PHIL 590.  Special Studies   (1-3).

Topic for study announced by instructor. Repeatable for credit. Prerequisite: instructor's consent.

PHIL 590AD.  Environmental Ethics   (3).

Surveys various philosophical and ethical questions raised by human interaction with, and impact on, the natural environment. Focuses on historical and contemporary, theoretical and applied, issues in environmental ethics. Topics include: anthropocentrism versus nonanthropocentrism; environmental justice and rights; progress and innovation versus stewardship and restoration; the science of climate change.

PHIL 590K.  Philosophy of Medicine   (3).

Covers topics related to the metaphysics and epistemology of medicine, not excluding their human impact. Topics of philosophical investigation may include for example concepts of disease and disability, evidence based medicine, medical models and mechanisms, reductionism, constructivism, expert consensus, clinical judgment, categorization and classification, epidemiology, and outcome measurement. May include historical and multicultural approaches to health and medicine.
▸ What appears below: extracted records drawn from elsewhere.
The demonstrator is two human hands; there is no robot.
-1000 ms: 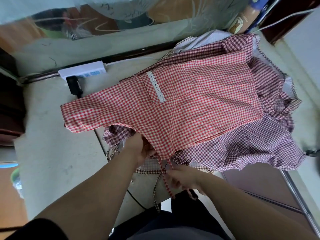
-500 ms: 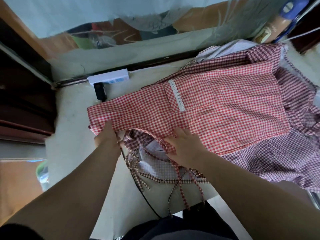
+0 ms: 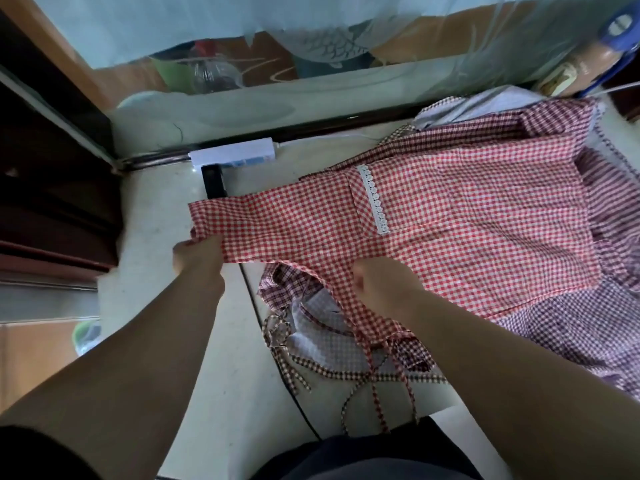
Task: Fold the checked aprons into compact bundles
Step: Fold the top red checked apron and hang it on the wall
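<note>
A red-and-white checked apron [image 3: 450, 216] with a white lace strip lies spread across the pale table [image 3: 159, 306], on top of darker maroon checked aprons [image 3: 571, 327]. My left hand [image 3: 199, 254] pinches the apron's left corner near its bib end. My right hand [image 3: 384, 285] grips the apron's near edge where the red checked ties [image 3: 372, 372] hang down toward me. The fingertips of both hands are tucked under or into the cloth.
A white power strip [image 3: 232, 156] with a black plug [image 3: 214, 183] lies at the table's back edge, and a black cable [image 3: 273, 348] runs along the table toward me. A dark wooden cabinet [image 3: 52, 188] stands at the left. Loose dark checked ties [image 3: 280, 341] lie near the front edge.
My left hand moved from the middle near edge out to the apron's left corner and took hold of it. My right hand shifted up onto the near edge and closed on the cloth.
</note>
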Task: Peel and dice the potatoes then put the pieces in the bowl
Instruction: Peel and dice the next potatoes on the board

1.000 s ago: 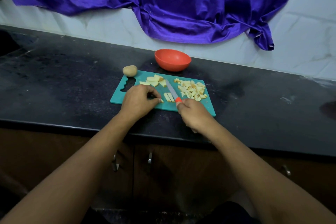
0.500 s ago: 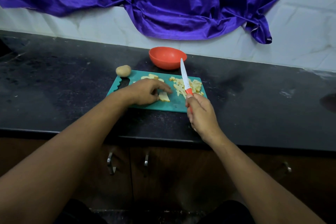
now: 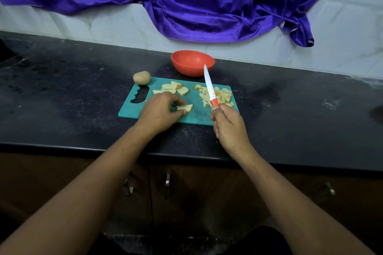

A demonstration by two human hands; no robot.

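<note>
Nearest you, your left hand (image 3: 159, 113) pinches a potato slice (image 3: 185, 107) on the cutting board (image 3: 199, 117), and your right hand (image 3: 229, 128) grips the knife (image 3: 209, 85), its blade raised. Beyond them are more slices (image 3: 174, 88) to dice and a diced pile (image 3: 219, 94). Farthest, a whole potato (image 3: 141, 77) awaits peeling, and the bowl (image 3: 192, 63) looks empty, though its bottom is hard to see.

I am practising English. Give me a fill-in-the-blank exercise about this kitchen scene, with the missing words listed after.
The right hand grips a ___ by its orange handle.
The orange bowl stands behind the teal ___.
The whole potato lies at the board's far ___ corner.
The left hand pinches a slice of ___.
Missing words: knife; cutting board; left; potato.
</note>
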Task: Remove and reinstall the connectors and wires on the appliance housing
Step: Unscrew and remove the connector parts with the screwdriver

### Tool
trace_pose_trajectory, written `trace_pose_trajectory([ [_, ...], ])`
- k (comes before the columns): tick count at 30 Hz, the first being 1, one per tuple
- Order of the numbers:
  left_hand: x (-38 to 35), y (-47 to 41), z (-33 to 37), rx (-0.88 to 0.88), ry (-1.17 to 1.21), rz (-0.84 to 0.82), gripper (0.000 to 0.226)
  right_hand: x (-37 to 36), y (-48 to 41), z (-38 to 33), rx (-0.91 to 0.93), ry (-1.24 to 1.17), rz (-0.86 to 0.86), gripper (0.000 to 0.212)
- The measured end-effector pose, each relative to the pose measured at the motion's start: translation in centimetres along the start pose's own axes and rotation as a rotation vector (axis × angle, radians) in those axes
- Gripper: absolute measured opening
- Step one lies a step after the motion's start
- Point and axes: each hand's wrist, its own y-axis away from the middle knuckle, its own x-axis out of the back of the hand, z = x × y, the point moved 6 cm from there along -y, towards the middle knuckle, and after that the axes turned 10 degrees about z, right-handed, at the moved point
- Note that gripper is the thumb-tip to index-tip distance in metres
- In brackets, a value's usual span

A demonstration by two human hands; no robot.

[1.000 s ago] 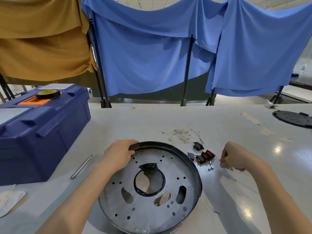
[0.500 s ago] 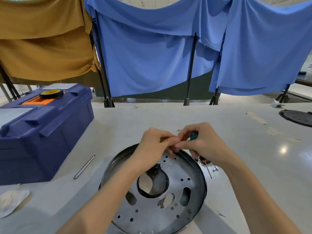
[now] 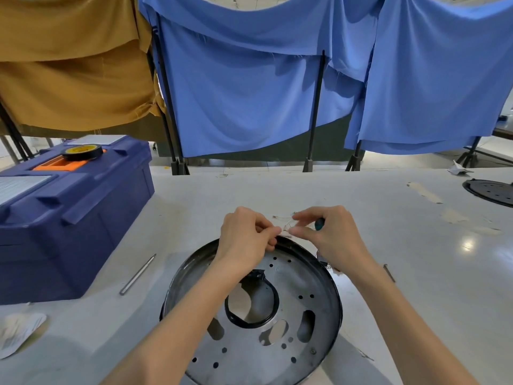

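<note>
Left hand and right hand both pinch a short pale wire lying crosswise at frame centre, just above the housing far rim. The right hand also palms a screwdriver.

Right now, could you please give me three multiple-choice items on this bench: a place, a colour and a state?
1. Where is the tape roll? A on the toolbox; B on a chair; C on the floor.
2. The toolbox is: A red; B dark blue; C white.
3. The left hand and right hand are: A lying open and apart; B pinching a small pale wire together; C gripping a hammer.
A, it lies on the lid; B, its walls show it; B, fingertips meet on it above the housing.
</note>
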Motion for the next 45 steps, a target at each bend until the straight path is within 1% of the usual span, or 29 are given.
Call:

PHIL 699.  Directed Readings   (1-3).

For the student interested in doing independent study and research in a special area of interest. Repeatable for credit. Prerequisite: departmental consent.

PHIL 850.  Directed Readings   (2-3).

For the graduate student desiring independent study and research in an area of special interest. Repeatable for credit. Prerequisite: departmental consent.